Method for manufacturing CMOS (Method for manufacturing CMOS)

The present invention relates to a method for manufacturing a CMOS (Complementary Metal Oxide Semi Conductor (CMOS)), in particular, to form an integrated device by forming a dual metal gate consisting of an NMOS metal gate in the NMOS region and a PMOS metal gate in the PMOS region And a method for manufacturing a CMOS for improving the characteristics.

In general, CMOS is a symmetrical configuration of PMOS with high power consumption and NMOS capable of high-speed operation. However, CMOS has a low power consumption due to its low density and complicated manufacturing process.

The gate electrode of the CMOS is mainly formed of a polycrystalline silicon layer having characteristics such as high melting point, ease of thin film formation, ease of line pattern, stability to an oxidizing atmosphere, and flat surface formation.

In using the polycrystalline silicon gate electrode in CMOS, initially n ⁺ -polycrystalline silicon was used in both the NMOS and PMOS regions, but a buried channel is formed in the PMOS region by count doping. Short channel effect and leakage current are increased.

In order to overcome the above problems, n ⁺ -polycrystalline silicon is formed in the NMOS region and dual ⁺ polycrystalline silicon gate electrodes are formed in the PMOS region to form surface channels in both the NMOS and PMOS regions.

The conventional CMOS fabrication method is a CMOS fabrication method of a dual-polycrystalline silicon gate electrode, as shown in FIG. 1A. Impurities are selectively implanted, and the p-type well 15 and the n-type well 17 are formed through a drive-in process.

As shown in FIG. 1B, after the first oxide film 19 is grown on the semiconductor substrate 11 by a thermal oxidation process, threshold voltage control ions are implanted into the entire surface.

As shown in FIG. 1C, the first oxide film 19 is removed, and a polycrystalline silicon layer 23 that is not doped with the second oxide film 21 is formed on the entire surface.

After applying a first photoresist film (not shown) on the polycrystalline silicon layer 23, the first photoresist film is selectively exposed and developed to be removed only above the p-type well 15.

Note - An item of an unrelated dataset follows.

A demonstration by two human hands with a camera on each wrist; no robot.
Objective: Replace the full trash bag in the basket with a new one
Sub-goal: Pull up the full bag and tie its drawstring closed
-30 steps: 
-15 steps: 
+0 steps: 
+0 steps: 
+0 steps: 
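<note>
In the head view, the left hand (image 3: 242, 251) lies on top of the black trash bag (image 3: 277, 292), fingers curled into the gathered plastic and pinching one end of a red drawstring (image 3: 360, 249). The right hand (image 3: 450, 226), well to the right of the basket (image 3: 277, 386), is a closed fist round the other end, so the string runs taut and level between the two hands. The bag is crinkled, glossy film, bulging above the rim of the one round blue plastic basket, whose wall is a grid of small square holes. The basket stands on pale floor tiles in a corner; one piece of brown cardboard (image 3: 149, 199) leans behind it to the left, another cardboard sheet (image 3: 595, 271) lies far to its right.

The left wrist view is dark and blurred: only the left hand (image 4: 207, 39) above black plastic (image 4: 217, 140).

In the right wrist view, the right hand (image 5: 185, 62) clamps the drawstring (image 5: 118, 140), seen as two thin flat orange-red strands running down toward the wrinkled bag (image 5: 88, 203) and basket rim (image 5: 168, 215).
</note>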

Thereafter, n-type ions of phosphorus (P) ions or arsenic (As) ions are implanted into the polycrystalline silicon layer 23 using the selectively exposed and developed first photoresist film as a mask, and the first photoresist film is Remove

Subsequently, after applying a second photoresist film (not shown) on the polycrystalline silicon layer 23, the second photoresist film is selectively exposed and developed to be removed only on the n-type well 17.

Then, using the selectively exposed and developed second photosensitive film as a mask, p-type ions of boron (B) ions or BF ₂ ions are implanted into the polycrystalline silicon layer 23, and the second photosensitive film is removed.

As shown in FIG. 1D, a metal layer 29 and a third photoresist layer (not shown) are sequentially formed on the polycrystalline silicon layer 23 to which the ions are selectively implanted.

The third photoresist film is selectively exposed and developed so that the third photoresist film remains only at a portion where a gate electrode above each of the p-type wells 15 and n-type wells 17 is to be formed.

Thereafter, the metal layer 29, the polycrystalline silicon layer 23, and the second oxide film 21 are selectively etched using the selectively exposed and developed third photoresist film as a mask to form the respective p-type wells 15 and n-type films. A gate oxide film and a gate electrode 31 of the second oxide film 21 are formed on the well 17, and the third photoresist film is removed.

The gate electrode 31 is formed by stacking the polycrystalline silicon layer 23 and the metal layer 29.

As shown in FIG. 1E, after applying a fourth photoresist film (not shown) on the entire surface including the gate electrode 31, selectively exposing and developing the fourth photoresist film so as to remain only on the n-type well 17. do.

In addition, since the selectively exposed and developed fourth photoresist film is used as a mask, a low concentration of n-type impurity ions is implanted and a drive-in process is performed so that the concentration is low in the surface of the p-type well 15 on both sides of the gate electrode 31. An n-type impurity region 33 is formed and the fourth photosensitive film is removed.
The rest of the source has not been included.